The Imperial and Royal Government lays down as a fact that in concert with the Allied Powers it had declared its readiness to bring the war to an end by means of an oral exchange of views with the enemy Governments and that on decision of the adversaries alone depended the opening of the way to peace. Before God and mankind it disclaims responsibility for a continuance of the war.
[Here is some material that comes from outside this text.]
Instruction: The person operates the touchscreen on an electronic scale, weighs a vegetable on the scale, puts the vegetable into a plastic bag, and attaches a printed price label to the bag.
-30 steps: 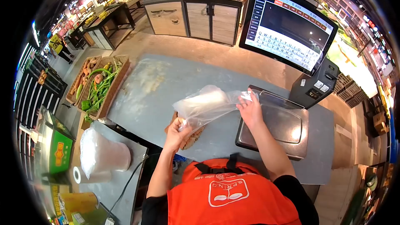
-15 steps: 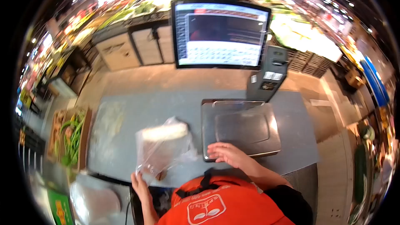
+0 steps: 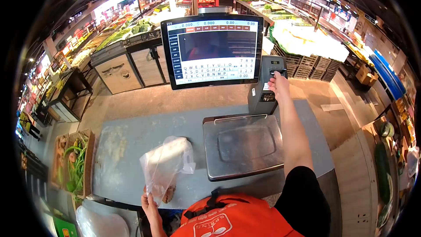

Calm, strong, and confident of their right, Austro-Hungary and its allies will carry on the struggle until they gain a peace that will secure the existence, honor, and free development of the peoples and at the same time enable the States of Europe to coöperate in the grand work of civilization on the basis of wholly equal rights.

The Imperial and Royal Government has the honor to apply for Your Excellency's obliging good offices with a request that you will kindly forward the foregoing to the Government of the United States of America.

Be pleased to accept etcetera.

[Signed.]

CZERNIN.

PENFIELD.

PART XI.

SUGGESTIONS CONCERNING THE WAR MADE BY PRESIDENT WILSON DECEMBER 18, 1916, AND REPLIES OF BELLIGERENTS AND NEUTRALS.

The Secretary of State to Ambassador W. H. Page.1

[Telegram.]

DEPARTMENT OF STATE, Washington, December 18, 1916.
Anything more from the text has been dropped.